The Pill changed orthodoxy and orthopraxy about sex. In Christian thought, sex has a telos, an end goal, which is childbearing. It has a secondary goal (some would say an equally important goal), which is the total unity of the couple. Sex never was a casual thing, done for pure pleasure. As Philip Rieff has written, sexual discipline was one big area that distinguished the early Christians from the pagan Romans around them. A great book to read about this is the classicist Sarah Ruden’s Paul Among The People, which explains how teachings on sexuality and the role of women that 21st century Westerners find hard to take were in fact liberating to women living in the first-century Roman Empire.
As we have seen since the 1960s, the practices made possible by the Pill changed the beliefs people had about sex, marriage, and family. The divorce revolution in the 1970s and 1980s was phase two of the Sexual Revolution. The rise of gay rights and the normalization of homosexuality is the most recent phase, and we have now moved into obliterating the differences between male and female. So, when critics of orthodox Christians gripe that we’re all hung up about sex, I believe they have in mind some prudish vicar sniffing at the young people getting handsy with each other. No. We’re talking about a Revolution that overturned Christian beliefs in the meaning of sex, marriage, and even male and female. We’re talking a new anthropology; see a more detailed explanation in this short essay I wrote for TAC.
Back to Guhin’s blog entry:
But then there are hard questions about Christians’ specific roles to change the culture, something to which Dreher is (very) sensitive, though his critics are divided on whether he goes far enough. This raises some interesting questions about how religious conservatives think about culture and how people are able to change (and be changed) by it. I can appreciate how certain religious conservatives like Dreher (see also Patrick Deneen) recognize that capitalism is not always so great, that it can, in fact, lead to a greedy, callous materialism (to wit: this fellow) rather than any sort of Christian leadership. And I think people like Dreher are right that that sort of procedural liberalism is hard to escape, perhaps even requiring a tactical retreat.

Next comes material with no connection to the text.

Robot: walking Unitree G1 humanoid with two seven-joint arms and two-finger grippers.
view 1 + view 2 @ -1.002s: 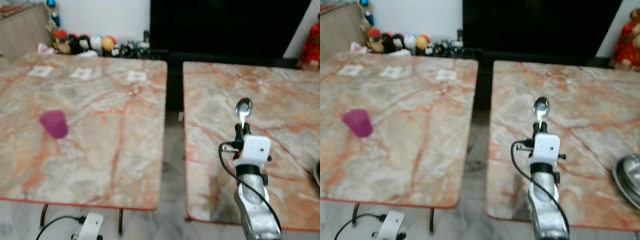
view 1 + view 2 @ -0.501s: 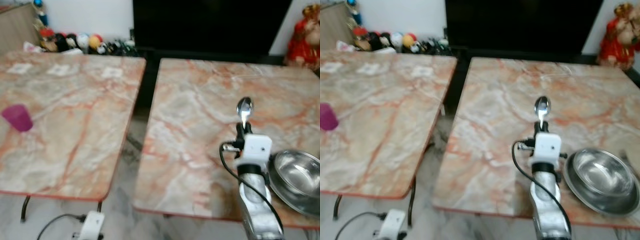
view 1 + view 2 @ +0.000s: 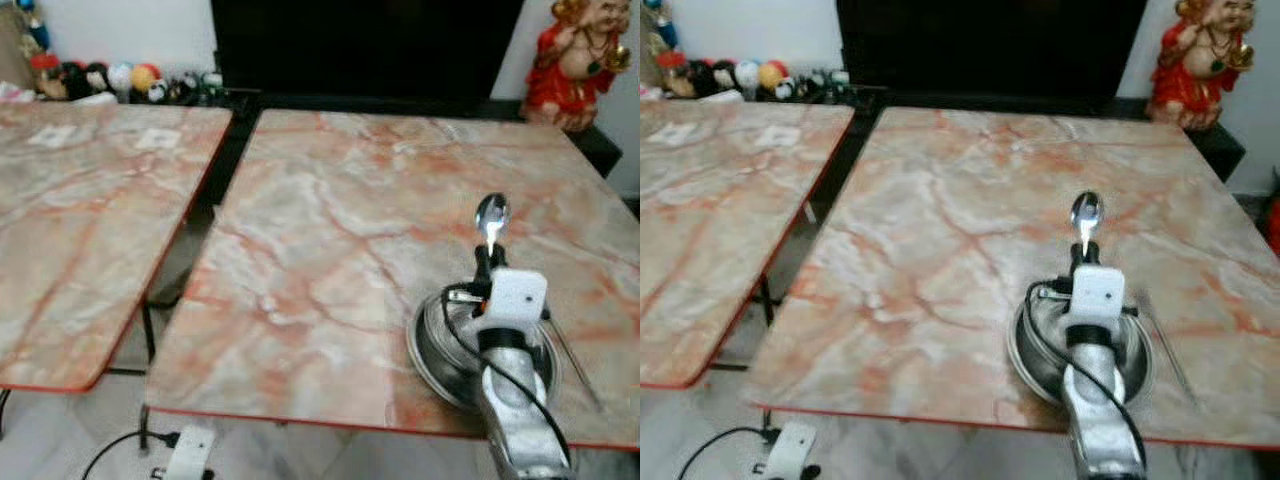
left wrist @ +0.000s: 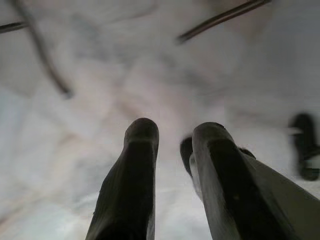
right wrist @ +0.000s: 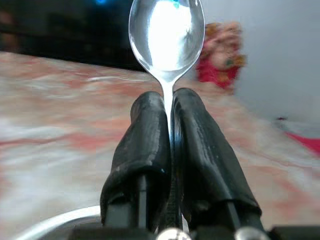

And this gets to something Dreher is very worried about and for what it’s worth, I think he’s right! Christianity in a certain strong form might well be dying, at least in the United States and Western Europe. Of course, Peter Berger famously changed his mind about secularization theory, so, you know, we might be wrong about this as well. But it does look like a certain form of Christianity–the kind that insists only Jesus can get you into heaven and the institution of marriage must look a certain way–is dying out.
More Guhin:
It’s a fair point that once Christianity says you don’t need it to get into heaven, it doesn’t seem to do as well (though the strict church argument is still somewhat controversial and I’m not convinced by the rational choice underpinnings, it still seems pretty useful). And Dreher’s right: robust pluralism is hard (even if other orthodox Christians think it’s worth it still tro try).
Yet what’s hard for some is whether or not the dying of a certain kind of Christianity is such a tragedy once you don’t believe you need Christianity for heaven.
I see what he’s getting at, though that’s a very Evangelical Protestant way to think about religion.